— Aim of the exercise —
Each line from the one holding "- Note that" to the last line below must be restated word for word, and no picture may be included.

— Material shown —
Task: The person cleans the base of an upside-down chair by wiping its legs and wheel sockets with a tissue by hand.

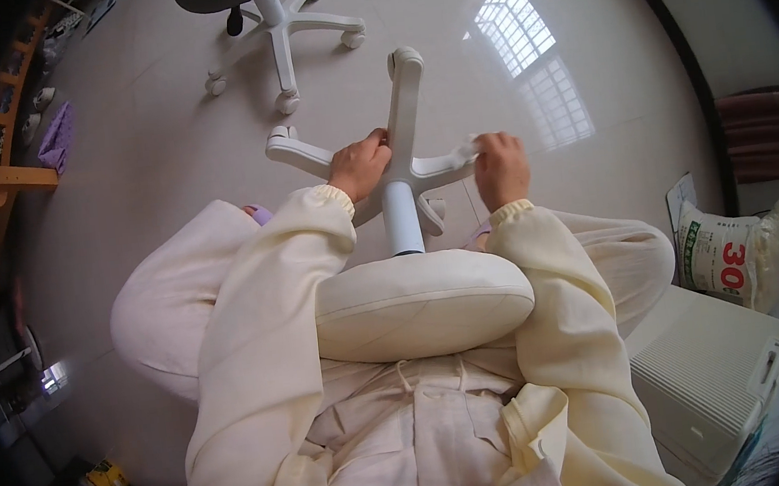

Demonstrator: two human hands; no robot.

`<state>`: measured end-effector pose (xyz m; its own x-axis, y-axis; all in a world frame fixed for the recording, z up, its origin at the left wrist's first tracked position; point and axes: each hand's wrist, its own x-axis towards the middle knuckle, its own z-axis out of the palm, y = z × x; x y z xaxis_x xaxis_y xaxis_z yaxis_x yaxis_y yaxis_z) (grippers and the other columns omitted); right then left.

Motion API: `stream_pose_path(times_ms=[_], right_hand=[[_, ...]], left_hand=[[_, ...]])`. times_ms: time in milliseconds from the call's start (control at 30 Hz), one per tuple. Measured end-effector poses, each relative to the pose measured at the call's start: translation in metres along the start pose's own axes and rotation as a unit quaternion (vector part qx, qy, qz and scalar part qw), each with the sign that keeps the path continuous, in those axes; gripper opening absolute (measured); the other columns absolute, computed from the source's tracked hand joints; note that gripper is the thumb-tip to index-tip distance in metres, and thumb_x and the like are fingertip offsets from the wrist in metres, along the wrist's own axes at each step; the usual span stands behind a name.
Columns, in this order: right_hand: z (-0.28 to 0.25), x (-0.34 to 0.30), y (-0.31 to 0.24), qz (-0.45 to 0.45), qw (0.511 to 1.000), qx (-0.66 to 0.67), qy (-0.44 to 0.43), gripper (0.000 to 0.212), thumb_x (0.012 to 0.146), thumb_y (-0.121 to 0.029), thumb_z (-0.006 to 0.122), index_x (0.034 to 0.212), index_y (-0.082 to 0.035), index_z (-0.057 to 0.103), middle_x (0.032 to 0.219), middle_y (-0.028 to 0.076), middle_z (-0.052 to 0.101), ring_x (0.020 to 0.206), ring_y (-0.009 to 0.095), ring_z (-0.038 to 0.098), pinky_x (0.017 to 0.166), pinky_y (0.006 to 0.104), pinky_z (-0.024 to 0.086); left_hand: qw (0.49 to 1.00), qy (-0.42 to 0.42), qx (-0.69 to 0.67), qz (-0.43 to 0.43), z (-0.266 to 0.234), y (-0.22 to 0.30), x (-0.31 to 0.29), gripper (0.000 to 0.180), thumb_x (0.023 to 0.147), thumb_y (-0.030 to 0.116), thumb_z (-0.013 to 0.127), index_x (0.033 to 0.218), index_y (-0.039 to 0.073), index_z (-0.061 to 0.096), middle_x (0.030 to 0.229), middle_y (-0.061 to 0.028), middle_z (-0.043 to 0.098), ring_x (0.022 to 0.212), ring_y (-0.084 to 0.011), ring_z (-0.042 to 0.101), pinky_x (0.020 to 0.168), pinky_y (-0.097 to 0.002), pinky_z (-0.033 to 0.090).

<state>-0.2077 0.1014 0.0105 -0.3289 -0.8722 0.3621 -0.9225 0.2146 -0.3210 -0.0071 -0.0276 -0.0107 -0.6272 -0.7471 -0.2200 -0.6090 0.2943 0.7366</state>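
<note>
A stool with a round cream seat (424, 301) lies tipped over against my lap, its seat towards me. From the seat a pale post (401, 218) runs away to a white star base (405, 123) with casters on its legs. My left hand (360, 165) is closed on the base near its hub, between two legs. At the tip of the right-hand leg (438, 167), my right hand (502, 170) is closed, fingers bent. A small white piece shows at those fingers; whether it is a caster or a wipe, I cannot tell.
A dark-seated chair on a white wheeled base (281, 55) stands ahead. On the right are a ribbed cream box (707, 371) and a printed plastic sack (733, 254). An orange wooden rack (8, 179) and a purple cloth (58, 140) are far left.
</note>
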Motion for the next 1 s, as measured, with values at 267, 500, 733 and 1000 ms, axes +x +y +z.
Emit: stream_pose_path(times_ms=[267,500,733,1000], right_hand=[[0.034,-0.039,-0.033,-0.166,0.978,0.099,-0.075,0.033,0.082,-0.014,0.057,0.113,-0.003,0.054,0.122,0.018,0.052,0.117,0.033,0.048,0.103,0.0451,0.035],[0.036,-0.025,0.039,-0.025,0.996,-0.053,-0.063,0.027,0.085,-0.017,0.053,0.11,-0.009,0.059,0.12,0.009,0.058,0.119,0.024,0.05,0.106,0.0451,0.03],[0.037,-0.023,0.021,-0.023,0.997,0.005,-0.068,0.024,0.083,-0.016,0.055,0.101,-0.002,0.061,0.115,0.013,0.059,0.114,0.028,0.052,0.102,0.044,0.035],[0.035,-0.03,-0.003,-0.164,0.976,0.096,-0.102,0.029,0.085,-0.017,0.056,0.112,-0.006,0.057,0.122,0.011,0.055,0.115,0.027,0.051,0.106,0.0446,0.032]], left_hand=[[0.999,-0.018,0.04,0.018,0.001,0.009,-0.003,0.044,0.082,0.035,0.047,0.118,0.01,0.048,0.101,-0.0139,0.065,0.095,-0.0349,0.06,0.086,-0.0433,0.044],[0.998,-0.032,0.05,0.01,0.0,0.016,-0.005,0.049,0.081,0.038,0.051,0.118,0.007,0.048,0.101,-0.0129,0.066,0.094,-0.0327,0.061,0.086,-0.0415,0.045],[0.997,-0.037,0.064,0.012,0.001,0.017,-0.003,0.048,0.084,0.042,0.052,0.117,0.007,0.048,0.099,-0.013,0.066,0.092,-0.0332,0.062,0.084,-0.0414,0.045],[0.998,-0.027,0.048,0.019,0.001,0.016,-0.006,0.049,0.084,0.044,0.054,0.114,0.006,0.047,0.094,-0.0137,0.065,0.09,-0.0315,0.062,0.082,-0.0395,0.045]])
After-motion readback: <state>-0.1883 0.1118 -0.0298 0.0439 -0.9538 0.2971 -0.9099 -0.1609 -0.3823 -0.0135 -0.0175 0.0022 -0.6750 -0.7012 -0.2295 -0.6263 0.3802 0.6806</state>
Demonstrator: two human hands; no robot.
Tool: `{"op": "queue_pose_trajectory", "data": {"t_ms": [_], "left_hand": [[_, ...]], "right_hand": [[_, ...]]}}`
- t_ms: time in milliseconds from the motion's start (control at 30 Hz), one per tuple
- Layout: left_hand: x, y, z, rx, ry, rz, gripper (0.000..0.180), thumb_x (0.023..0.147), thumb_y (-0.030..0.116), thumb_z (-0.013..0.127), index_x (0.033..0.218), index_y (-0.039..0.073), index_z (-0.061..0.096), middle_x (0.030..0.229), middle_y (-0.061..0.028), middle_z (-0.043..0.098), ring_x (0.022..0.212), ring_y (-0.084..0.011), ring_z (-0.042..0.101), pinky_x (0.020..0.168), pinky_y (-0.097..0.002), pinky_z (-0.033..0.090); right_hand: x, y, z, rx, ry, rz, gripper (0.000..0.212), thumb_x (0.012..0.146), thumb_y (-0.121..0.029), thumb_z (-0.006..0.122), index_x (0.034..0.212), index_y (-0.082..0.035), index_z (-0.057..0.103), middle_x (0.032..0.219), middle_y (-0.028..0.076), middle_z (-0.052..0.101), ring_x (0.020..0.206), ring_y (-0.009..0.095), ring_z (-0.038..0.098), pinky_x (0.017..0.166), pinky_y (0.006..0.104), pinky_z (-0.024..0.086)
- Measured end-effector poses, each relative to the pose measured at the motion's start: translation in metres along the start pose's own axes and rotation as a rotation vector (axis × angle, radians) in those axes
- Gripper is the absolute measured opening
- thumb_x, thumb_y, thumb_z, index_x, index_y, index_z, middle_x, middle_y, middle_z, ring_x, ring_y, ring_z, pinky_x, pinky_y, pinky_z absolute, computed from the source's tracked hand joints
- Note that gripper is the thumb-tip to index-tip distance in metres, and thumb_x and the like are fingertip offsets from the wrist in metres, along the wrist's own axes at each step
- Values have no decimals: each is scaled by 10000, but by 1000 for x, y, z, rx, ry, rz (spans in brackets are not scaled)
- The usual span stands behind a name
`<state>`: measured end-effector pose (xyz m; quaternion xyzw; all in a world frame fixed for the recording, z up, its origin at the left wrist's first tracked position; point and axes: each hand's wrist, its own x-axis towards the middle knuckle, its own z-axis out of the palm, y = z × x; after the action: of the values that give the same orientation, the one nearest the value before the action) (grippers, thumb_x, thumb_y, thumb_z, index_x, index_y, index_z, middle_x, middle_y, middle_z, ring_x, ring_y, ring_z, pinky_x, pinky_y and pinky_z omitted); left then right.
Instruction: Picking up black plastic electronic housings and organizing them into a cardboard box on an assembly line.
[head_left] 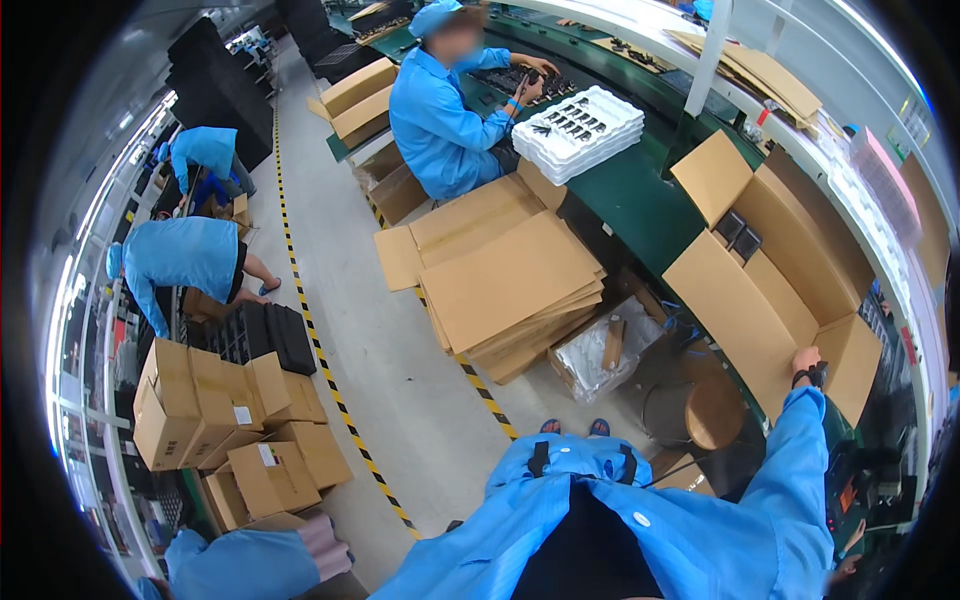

— Answer space —
- Note that gripper is the thumb-tip to index-tip distance in metres, and thumb_x and the like are fingertip offsets from the wrist in metres, along the wrist's own axes at each step
- Values have no decimals: each is scaled by 10000, but by 1000 for x, y, z, rx, ry, rz (spans in brackets are not scaled)
- The usual span stands behind a name
`<state>`: measured end-effector pose (xyz m; quaternion xyzw; all in a world frame fixed for the recording, z up, its origin at the left wrist's first tracked position; point and axes: each hand's wrist, its own x-axis towards the middle knuckle, its own z-axis out of the palm, y = z × x; after the action: of the values that give the same orientation, the one nearest the value before the action) (grippers, thumb_x, thumb_y, thumb_z, index_x, index_y, index_z, middle_x, middle_y, middle_z, ring_x, ring_y, ring_z, pinky_x, pinky_y and pinky_z omitted); left then right.
Instruction: Picking up black plastic electronic housings and organizing them into a cardboard box on an assembly line.
[head_left] 

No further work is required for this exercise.